Luna mau tidak mau dibuat membeku ketika melihat senyuman Ferdian yang terlalu lebar. Ya ampun, kenapa sih ganteng banget? "Harus ya ngaku sekarang?"
"Gue baru nyadar, waktu inget lo nangis yang benar-benar nangis sebelum gue ke Bandung dan lo juga nggak merespons gue waktu gue bilang cinta sama lo. Maaf karena gue nggak peka ya, Na."
"Gue cinta sama lo, Ferdian Michiavelly.

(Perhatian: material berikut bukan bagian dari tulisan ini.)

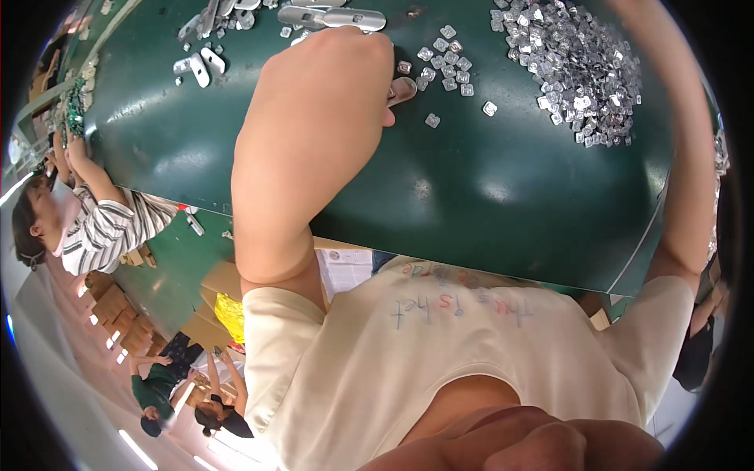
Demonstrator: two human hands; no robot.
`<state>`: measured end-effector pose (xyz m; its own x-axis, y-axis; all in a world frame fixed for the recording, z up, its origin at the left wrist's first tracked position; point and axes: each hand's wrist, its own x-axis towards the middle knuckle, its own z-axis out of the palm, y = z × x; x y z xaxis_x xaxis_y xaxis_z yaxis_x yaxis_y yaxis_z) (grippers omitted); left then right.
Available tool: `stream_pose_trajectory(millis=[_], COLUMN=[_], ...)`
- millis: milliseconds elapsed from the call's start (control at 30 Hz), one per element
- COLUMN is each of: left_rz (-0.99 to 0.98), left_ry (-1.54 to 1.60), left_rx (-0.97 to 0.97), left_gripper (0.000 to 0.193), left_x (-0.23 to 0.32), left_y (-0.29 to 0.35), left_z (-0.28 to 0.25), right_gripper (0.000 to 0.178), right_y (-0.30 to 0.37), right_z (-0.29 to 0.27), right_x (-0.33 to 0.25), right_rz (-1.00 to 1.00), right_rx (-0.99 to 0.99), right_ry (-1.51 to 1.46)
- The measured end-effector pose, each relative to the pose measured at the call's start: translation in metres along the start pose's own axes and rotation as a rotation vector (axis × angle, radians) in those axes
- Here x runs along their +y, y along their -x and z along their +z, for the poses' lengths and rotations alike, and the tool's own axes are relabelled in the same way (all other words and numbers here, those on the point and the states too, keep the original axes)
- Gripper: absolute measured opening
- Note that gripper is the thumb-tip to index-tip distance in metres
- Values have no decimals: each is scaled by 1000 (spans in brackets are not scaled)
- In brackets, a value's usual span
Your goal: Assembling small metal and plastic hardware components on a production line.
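My left hand (334, 86) is over the green table, its back toward the view and its fingers curled and mostly hidden. From under it, beside the thumb, pokes the rounded end of a shiny oval metal piece (403, 91), apparently in its grip. Just beyond the knuckles lie long oval metal pieces (355, 19). Small square clear or silvery pieces (449, 71) are scattered to the right of this hand. My right forearm (685, 133) reaches up along the right side; the right hand itself is beyond the top edge.
A big heap of the small square pieces (577, 67) covers the table's right part. More metal parts (202, 67) lie at the far left. The green table's (471, 212) near edge runs by my shirt. Co-workers (102, 220) and cardboard boxes (118, 314) are to the left.
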<state>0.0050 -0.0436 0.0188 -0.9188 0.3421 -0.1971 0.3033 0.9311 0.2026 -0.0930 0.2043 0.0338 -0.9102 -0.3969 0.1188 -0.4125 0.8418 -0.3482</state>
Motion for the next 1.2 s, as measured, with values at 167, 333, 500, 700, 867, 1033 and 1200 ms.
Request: stream_pose_trajectory(millis=[167, 333, 500, 700, 867, 1033, 1200], left_rz=[15, -7, 166, 125, 122, 333, 287], left_ry=[13, 184, 371, 655, 696, 378, 415], left_rx=[12, -87, -6, 277, 389, 635, 650], left_gripper=[23, 20, 15, 7, 10, 13, 15], left_x=[-10, 3, 3, 27, 41, 29, 28], left_y=[0, -19, -22, -27, -36, -47, -44], left_z=[7, 2, -3, 2, 12, 35, 33], right_gripper=[19, 20, 13, 9, 16, 22, 21], right_y=[62, 75, 89, 100, 94, 96, 95], right_z=[55, 65, 37, 31, 32, 39, 43], right_x=[-52, -44, -41, -9, -4, 3, 1], right_rz=[-343, -357, -112, 83, 115, 121, 51], right_rx=[-164, -234, -273, -167, -85, -46, 26], right_ry=[-272, -312, -602, -944, -989, -974, -920])
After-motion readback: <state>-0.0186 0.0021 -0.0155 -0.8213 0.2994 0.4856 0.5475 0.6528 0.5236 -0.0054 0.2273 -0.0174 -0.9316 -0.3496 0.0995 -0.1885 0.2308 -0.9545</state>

Meski gue dilahirkan kembali, gue nggak keberatan ngebucinin lo. Gue rela mencintai lo tanpa syarat," ucap Luna tiba-tiba, sebagai respons atas permintaan maaf Ferdian.
Gantian Ferdian yang dibuat membeku oleh pernyataan cinta Luna. Lantas, cowok itu mengulurkan kedua tangan besarnya untuk menangkup sisi wajah pacarnya, meneliti setiap detail wajahnya dengan tatapan yang lebih lembut. "Hanya lo yang bisa membahagiakan gue, Na. Hanya lo yang bisa membuat gue menangis dan tertawa seperti anak kecil. Dan hanya lo yang membuat gue sadar kalo cinta tulus itu ada. Endless love is truly exist."

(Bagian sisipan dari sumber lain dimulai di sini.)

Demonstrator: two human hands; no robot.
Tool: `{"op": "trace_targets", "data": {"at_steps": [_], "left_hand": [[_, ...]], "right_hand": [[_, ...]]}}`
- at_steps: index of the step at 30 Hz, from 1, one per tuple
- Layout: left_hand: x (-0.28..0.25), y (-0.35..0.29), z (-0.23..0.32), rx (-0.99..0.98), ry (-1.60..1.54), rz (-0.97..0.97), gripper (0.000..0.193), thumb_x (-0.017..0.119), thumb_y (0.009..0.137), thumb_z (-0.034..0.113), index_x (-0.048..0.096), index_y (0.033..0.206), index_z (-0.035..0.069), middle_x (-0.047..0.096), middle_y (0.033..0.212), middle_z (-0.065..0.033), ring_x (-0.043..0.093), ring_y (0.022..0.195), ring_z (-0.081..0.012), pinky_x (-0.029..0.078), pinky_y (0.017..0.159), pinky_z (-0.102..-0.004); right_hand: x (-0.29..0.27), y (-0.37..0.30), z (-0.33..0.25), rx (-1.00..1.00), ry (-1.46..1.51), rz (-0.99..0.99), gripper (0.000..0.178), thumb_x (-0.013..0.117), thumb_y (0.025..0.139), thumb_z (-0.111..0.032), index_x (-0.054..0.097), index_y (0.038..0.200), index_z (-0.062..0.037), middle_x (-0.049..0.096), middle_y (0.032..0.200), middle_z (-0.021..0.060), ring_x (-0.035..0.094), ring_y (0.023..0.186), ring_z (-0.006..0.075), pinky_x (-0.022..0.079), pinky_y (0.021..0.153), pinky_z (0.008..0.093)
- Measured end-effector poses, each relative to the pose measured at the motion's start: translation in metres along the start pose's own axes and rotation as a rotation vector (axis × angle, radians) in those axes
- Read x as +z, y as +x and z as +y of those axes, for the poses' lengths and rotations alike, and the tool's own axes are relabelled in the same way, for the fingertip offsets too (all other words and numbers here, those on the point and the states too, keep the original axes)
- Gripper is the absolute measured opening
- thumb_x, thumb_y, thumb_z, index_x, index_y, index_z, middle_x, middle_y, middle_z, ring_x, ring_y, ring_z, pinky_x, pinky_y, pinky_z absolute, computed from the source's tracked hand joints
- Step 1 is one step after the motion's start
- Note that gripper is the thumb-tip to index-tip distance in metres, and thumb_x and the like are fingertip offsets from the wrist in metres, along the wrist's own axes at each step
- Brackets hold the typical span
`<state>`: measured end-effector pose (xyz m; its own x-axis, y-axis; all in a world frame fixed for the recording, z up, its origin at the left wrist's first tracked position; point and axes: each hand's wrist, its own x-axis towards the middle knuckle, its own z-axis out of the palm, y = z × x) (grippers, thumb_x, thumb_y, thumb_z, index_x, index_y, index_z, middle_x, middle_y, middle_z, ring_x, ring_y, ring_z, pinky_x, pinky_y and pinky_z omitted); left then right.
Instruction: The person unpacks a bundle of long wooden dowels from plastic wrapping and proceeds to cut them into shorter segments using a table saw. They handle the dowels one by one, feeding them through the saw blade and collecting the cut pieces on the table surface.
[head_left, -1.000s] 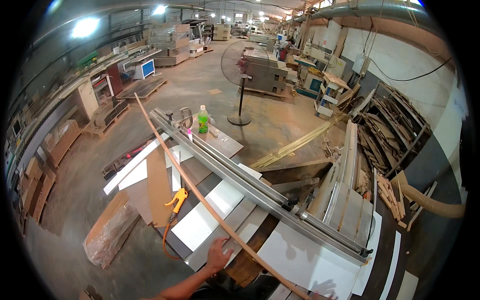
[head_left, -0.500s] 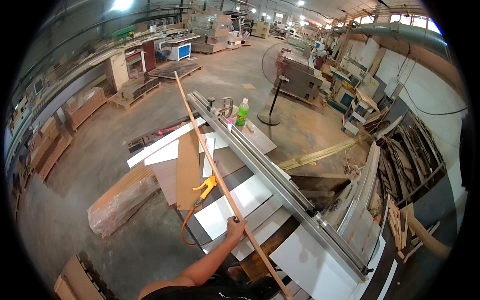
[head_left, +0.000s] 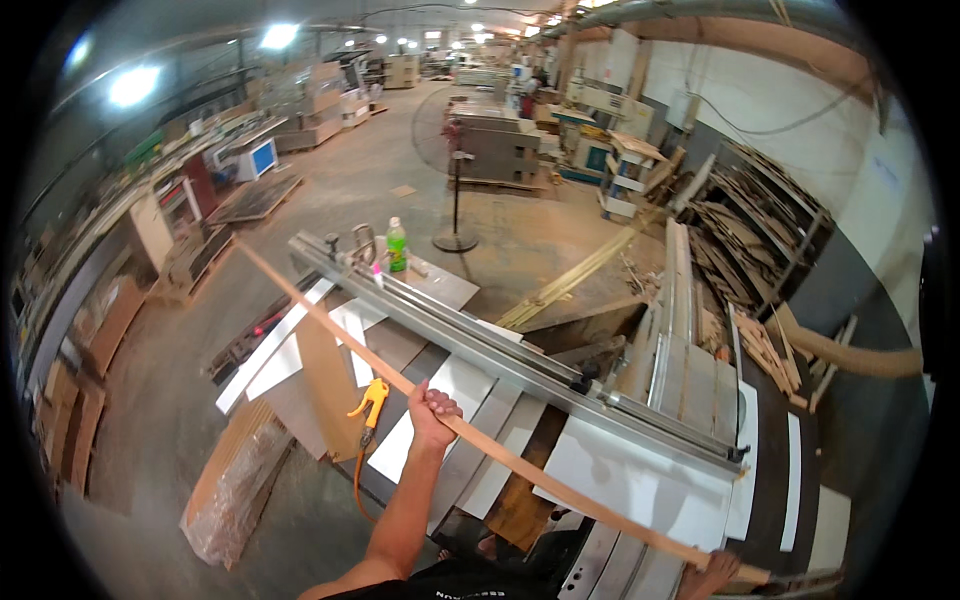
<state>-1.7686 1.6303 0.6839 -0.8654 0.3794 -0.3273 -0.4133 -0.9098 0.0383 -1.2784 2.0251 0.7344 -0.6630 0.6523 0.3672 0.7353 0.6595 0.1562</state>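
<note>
Left hand has its fingers curled tight around a long thin wooden strip, roughly mid-length. Right hand is down by the bottom edge, kinda dim, but the fingers look closed around the strip near its close end. The strip itself slants across above the bench, far end poking out to the left past the boards.

Bench is pretty crowded: a big white panel sits under the strip, with more white, gray and brown boards laid around to the left. A yellow air gun lies just left of the left hand, orange hose dropping from it. A long metal rail runs diagonally over the boards, and a bottle of green liquid stands beyond it.

Room's a big workshop, lights on overhead. There's a standing fan on the dusty concrete floor, a plastic-wrapped bundle on the left, and a rack of scrap wood by the right wall, with a fat tan hose near it.
</note>
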Motion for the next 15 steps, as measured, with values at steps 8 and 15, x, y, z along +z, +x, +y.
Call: {"op": "trace_targets", "data": {"at_steps": [8,15], "left_hand": [[0.162,-0.068,0.009,0.206,-0.045,-0.659,0.038,0.051,0.096,0.027,0.039,0.06,0.021,0.034,0.047,0.0104,0.03,0.039,-0.0052,0.033,0.045,-0.0231],[0.32,-0.135,0.043,0.278,0.106,-1.296,0.033,0.049,0.097,0.022,0.041,0.066,0.017,0.035,0.052,0.0057,0.03,0.044,-0.0086,0.034,0.05,-0.0272]], "right_hand": [[-0.016,0.12,-0.027,-0.125,0.331,0.674,0.068,0.065,0.091,-0.045,0.041,0.136,0.0002,0.042,0.144,0.0244,0.034,0.139,0.0449,0.019,0.115,0.0601],[-0.086,0.208,-0.102,0.079,0.605,0.469,0.085,0.078,0.076,-0.019,0.035,0.148,-0.0063,0.035,0.153,0.0192,0.027,0.146,0.0379,0.019,0.118,0.0551]]}}
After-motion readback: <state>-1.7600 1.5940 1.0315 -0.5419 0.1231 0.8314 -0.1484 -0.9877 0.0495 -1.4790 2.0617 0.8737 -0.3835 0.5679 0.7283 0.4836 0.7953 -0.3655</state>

Luna tersenyum manis mendengar semua itu.
"Dan gue punya kabar baik lain buat lo," kata Ferdian yang senyumannya masih saja nangkring, seakan sudah disetel untuk terus tersenyum. "Papa gue kembali."

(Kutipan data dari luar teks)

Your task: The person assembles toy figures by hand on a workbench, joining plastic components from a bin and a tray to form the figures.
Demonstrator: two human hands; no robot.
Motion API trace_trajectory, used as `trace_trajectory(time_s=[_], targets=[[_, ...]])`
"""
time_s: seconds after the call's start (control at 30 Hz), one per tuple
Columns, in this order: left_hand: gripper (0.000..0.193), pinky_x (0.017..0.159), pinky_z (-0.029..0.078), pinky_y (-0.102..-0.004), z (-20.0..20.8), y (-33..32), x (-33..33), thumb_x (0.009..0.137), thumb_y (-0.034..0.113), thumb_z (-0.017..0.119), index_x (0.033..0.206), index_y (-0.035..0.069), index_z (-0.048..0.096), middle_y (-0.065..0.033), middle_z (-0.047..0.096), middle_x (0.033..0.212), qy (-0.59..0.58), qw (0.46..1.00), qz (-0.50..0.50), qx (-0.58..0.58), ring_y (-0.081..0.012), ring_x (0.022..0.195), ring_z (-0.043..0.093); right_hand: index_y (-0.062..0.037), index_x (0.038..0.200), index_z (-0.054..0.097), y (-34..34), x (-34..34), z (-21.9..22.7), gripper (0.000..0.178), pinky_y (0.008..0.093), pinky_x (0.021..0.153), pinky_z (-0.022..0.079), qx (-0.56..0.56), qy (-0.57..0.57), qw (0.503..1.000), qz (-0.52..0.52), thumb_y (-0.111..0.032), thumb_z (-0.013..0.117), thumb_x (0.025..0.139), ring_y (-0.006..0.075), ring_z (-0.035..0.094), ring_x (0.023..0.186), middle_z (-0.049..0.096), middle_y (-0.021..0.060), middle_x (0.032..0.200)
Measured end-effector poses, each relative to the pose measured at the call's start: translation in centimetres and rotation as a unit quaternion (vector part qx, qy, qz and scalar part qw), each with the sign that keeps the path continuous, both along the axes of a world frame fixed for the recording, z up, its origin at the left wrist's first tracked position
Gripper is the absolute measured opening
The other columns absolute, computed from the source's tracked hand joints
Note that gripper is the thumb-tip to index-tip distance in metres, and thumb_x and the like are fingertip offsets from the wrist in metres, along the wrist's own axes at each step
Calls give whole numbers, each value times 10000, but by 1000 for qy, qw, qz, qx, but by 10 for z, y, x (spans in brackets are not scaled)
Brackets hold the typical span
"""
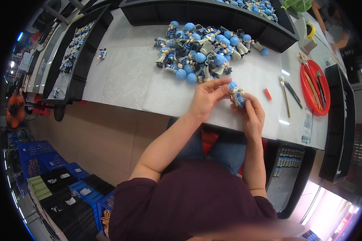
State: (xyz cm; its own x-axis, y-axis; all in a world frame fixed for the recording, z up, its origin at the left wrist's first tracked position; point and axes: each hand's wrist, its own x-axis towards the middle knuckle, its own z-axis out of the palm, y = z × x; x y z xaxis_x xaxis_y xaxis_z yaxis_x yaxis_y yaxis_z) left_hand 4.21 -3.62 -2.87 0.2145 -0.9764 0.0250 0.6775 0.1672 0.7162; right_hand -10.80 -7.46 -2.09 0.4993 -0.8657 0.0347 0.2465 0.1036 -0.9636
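Note:
Between my two hands, over the table's front part, is a small figurine (237, 97) with light-blue hair and a blue and grey outfit. The fingers of my left hand (209, 95) pinch it at the head. My right hand (253, 114) grips its lower body from the other side. Just beyond my hands a heap of similar figurines (205, 48) lies jumbled on the white table (125, 76). A lone figurine (102, 54) lies apart on the left, near a black tray.
Black trays with figurines stand at the back (213, 20), left (78, 76) and low right (283, 180). On the right are a red oval dish (325, 86) with brushes, two loose tools (289, 94), a small red block (267, 94) and another black tray (337, 132).

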Motion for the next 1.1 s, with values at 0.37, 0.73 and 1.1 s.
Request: trace_trajectory(time_s=[0.37,0.73,1.1], targets=[[227,787,463,-317,-2,-1,1,836,44,515,1058,16,550,-74,600,965,-4,1000,-2,4,-152,867,570,46,1099,469,0,1,0,280,266,691,474,3,-4,1000,-7,-119,347,909,186,582,794,568,148,958],[276,746,457,-264,4,-1,-7,852,109,521,1118,36,533,-32,591,957,-88,994,36,59,-104,827,549,18,1130,432,5,-1,1,396,255,739,475,-84,-6,995,-53,56,564,759,186,551,927,505,141,1101],[330,869,431,-311,2,-1,-4,837,-1,485,1166,0,463,-119,539,1106,-69,997,22,26,-180,1013,524,23,1106,444,3,1,1,375,255,789,461,-64,11,996,-66,49,582,758,148,513,932,509,117,1099]])
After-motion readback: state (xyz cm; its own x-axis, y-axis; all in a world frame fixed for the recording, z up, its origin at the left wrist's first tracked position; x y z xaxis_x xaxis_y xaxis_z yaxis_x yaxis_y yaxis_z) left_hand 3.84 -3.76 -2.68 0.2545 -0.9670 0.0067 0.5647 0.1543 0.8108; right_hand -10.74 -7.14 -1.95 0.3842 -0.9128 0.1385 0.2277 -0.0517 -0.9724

"Oh ya?" seru Luna, turut bahagia.
"Gue rasa itu semua berkat lo dan keluarga lo, Na. Kalian benar-benar menunjukkan ketulusan kalian pada kami. Gue baru tau kalo dulu kakek gue juga dijodohkan demi kepentingan bisnis makanya kakek gue juga menerapkan metode yang sama ke mama gue, yang sama-sama berujung hancurnya rumah tangga mereka. Ketulusan kalian membuat mama gue mempertahankan kalian, yang bagi mama gue, semua itu lebih dari layak. Mama gue berhasil membujuk kakek gue yang untungnya setuju dan pada akhirnya menggerakkan hati papa gue buat kembali.
"Berkat semua itu, papa gue bersedia meneruskan Grup Samuel, yang tentunya didampingi oleh mama gue. Mereka memutuskan untuk menetap di Bandung, tinggal sama kakek gue," lanjut Ferdian.
"Trus lo gimana?" tanya Luna karena kalimat terakhir Ferdian seperti memberinya petunjuk lain.
"Setelah selesai dengan urusan gue di Bandung, gue mau kembali ke sini."
"Trus kuliah lo gimana?" tanya Luna dengan tatapan horor.
"Selesai urusan di Bandung itu termasuk mengurus berkas gue di kampus, Na. Gue mau pindah ke Trisakti University juga, sama kayak lo."
"Apa??? Emangnya bisa?"
"Bisa dong. Lo lupa ya gue dari dunia konglomerat? Urusan gini mah kecil. Palingan tiga hari udah beres. Gue bisa mengubah status gue jadi mahasiswa Trisakti, sama kayak lo. Kalo perlu, gue juga mau jurusan Akuntansi, biar lo nggak deket-deket Yoga terus."
"YA AMPUN, FERDIAN!! KENAPA SIH LO MASIH AJA CEMBURU SAMA YOGA BAHKAN SETELAH GUE UNGKAPIN PERASAAN GUE, YA ELAH!!!"
Ferdian melepas tawanya dan segera mengulurkan tangannya untuk mengacak rambut Luna dengan gemas.
"IYAN, RAMBUT GUE!!!"
Terdengar gelak tawa lagi dan keduanya tidak sadar kalau ada dua pasang mata yang sedang asyik menonton mereka dari balik pintu kamar Luna.
"Mereka bakal ciuman nggak ya, Ma?" tanya Orion iseng sementara Mia refleks menarik daun telinganya dengan paksa.
"Kamu masih di bawah umur, Yon." Mia memperingatkan, mengabaikan ekspresi wajah Orion yang kesal karena telinganya ditarik seperti itu, tetapi dia menurut dan lantas menutup kembali pintu kamar kakaknya.
"Akhirnya ya, usaha Kakak ngebucinin Kak Iyan membuahkan hasil. Mungkin aku juga harus ikut strateginya Kak Luna."
"Kamu udah punya gebetan?" tanya Mia penuh selidik, matanya refleks dipicingkan dengan tajam.
"Kok sensi banget sih, Ma?"
"Kamu masih di bawah umur, Yon!"
"Tapi waktu Kak Luna jatuh cinta sama Kak Iyan, umur Kakak jauh lebih muda dari aku!" protes Orion tidak terima.
"Itu karena Mama udah kenal sama calonnya, malah sepaket sama calon besan!"
"Ishhhh, Mama!"
"Namanya juga kamu anak bungsu, Yon. Bagi Mama, sampai kapan pun kamu masih bayi."
"Ishhhh, MAMA!!!" teriak Orion sekencang-kencangnya.